**Task directions:** Once you reach the line with "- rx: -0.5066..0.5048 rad" in the material below, copy each line exactly up to and including the line with "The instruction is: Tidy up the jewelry", and skip the pictures.

**Dataset excerpt:**
* * * *

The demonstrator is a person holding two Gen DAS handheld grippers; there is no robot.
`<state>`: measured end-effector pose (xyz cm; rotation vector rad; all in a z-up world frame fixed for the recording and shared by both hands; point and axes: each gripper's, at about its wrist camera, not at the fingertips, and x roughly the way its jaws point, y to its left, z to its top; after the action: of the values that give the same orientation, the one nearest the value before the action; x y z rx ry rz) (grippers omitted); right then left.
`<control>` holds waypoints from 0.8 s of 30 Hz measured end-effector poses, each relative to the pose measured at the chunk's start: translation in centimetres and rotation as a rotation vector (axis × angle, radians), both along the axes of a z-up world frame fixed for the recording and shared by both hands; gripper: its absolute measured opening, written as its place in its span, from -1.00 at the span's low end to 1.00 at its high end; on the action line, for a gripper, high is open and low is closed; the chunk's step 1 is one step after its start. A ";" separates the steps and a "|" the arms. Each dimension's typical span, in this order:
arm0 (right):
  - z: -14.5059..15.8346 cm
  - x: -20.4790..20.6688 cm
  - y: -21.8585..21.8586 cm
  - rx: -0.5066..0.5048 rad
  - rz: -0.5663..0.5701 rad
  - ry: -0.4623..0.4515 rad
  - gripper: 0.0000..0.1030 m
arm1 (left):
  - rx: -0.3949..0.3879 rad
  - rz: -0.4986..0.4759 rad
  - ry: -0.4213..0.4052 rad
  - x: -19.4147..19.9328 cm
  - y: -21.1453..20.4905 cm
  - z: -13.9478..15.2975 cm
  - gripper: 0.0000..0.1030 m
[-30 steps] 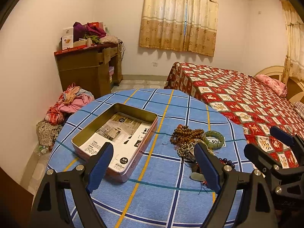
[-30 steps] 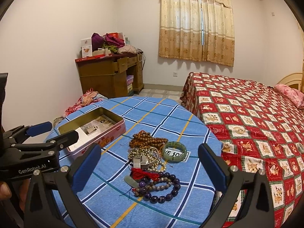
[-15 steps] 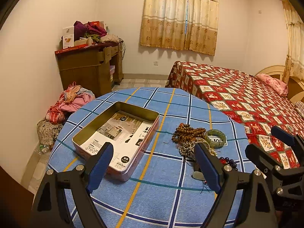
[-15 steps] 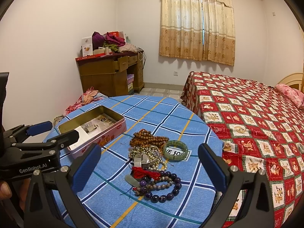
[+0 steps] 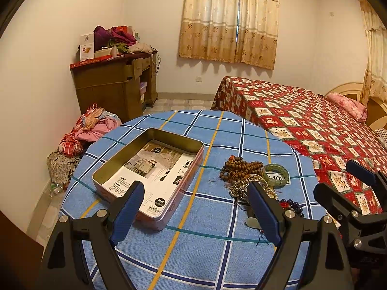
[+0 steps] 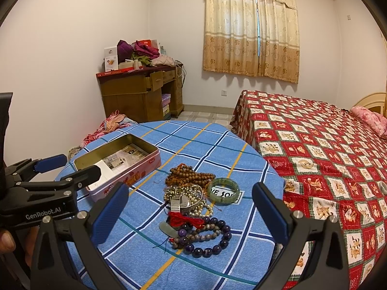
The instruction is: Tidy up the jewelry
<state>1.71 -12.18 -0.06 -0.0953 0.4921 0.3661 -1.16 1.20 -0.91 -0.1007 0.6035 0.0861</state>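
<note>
Left wrist view: the left claw (image 5: pixel 196 213) hung wide open and empty over the near tabletop (image 5: pixel 212 249). The tin (image 5: pixel 150 174) sat left, the jewelry pile (image 5: pixel 251 176) right, bare cloth between.

Right wrist view: the right claw (image 6: pixel 193 209) gaped empty around the jewelry pile (image 6: pixel 193 200); the green bangle (image 6: pixel 223 191) lay near the right edge. "GenRobot.AI" marked the left claw (image 6: pixel 70 166).

Round table (image 6: pixel 217 142), blue plaid cloth: open tin (image 6: pixel 135 166) left, jewelry pile (image 6: pixel 193 200) right.
</note>
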 end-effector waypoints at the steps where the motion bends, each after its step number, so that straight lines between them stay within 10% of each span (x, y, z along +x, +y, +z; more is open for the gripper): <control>1: 0.0 0.0 0.0 -0.001 0.000 0.000 1.00 | 0.000 0.000 0.001 0.0 0.1 -0.1 0.68; 24: -1.9 0.8 -0.1 -0.026 -0.007 0.038 1.00 | 0.015 -0.013 0.056 1.3 -0.7 -1.4 0.68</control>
<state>2.51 -12.32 -1.98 -0.1118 0.5343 0.3554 0.17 0.51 -2.27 -0.0805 0.6590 0.0814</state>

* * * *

**Expected answer:**
  - rx: -0.5066..0.5048 rad
  - rz: -0.5663..0.5701 rad
  - ry: -0.4623..0.4515 rad
  - gripper: 0.0000..0.1030 m
arm1 (left):
  - rx: -0.3949..0.3879 rad
  - rz: -0.4986..0.4759 rad
  - ry: -0.4213..0.4052 rad
  - x: -19.4147..19.9328 cm
  - y: -21.1453..20.4905 cm
  - z: -13.9478..15.2975 cm
  - gripper: 0.0000..0.1030 m
[-30 steps] 
[-30 steps] 
[-15 steps] 
[-15 steps] 
[+0 steps] 
[+0 steps] 
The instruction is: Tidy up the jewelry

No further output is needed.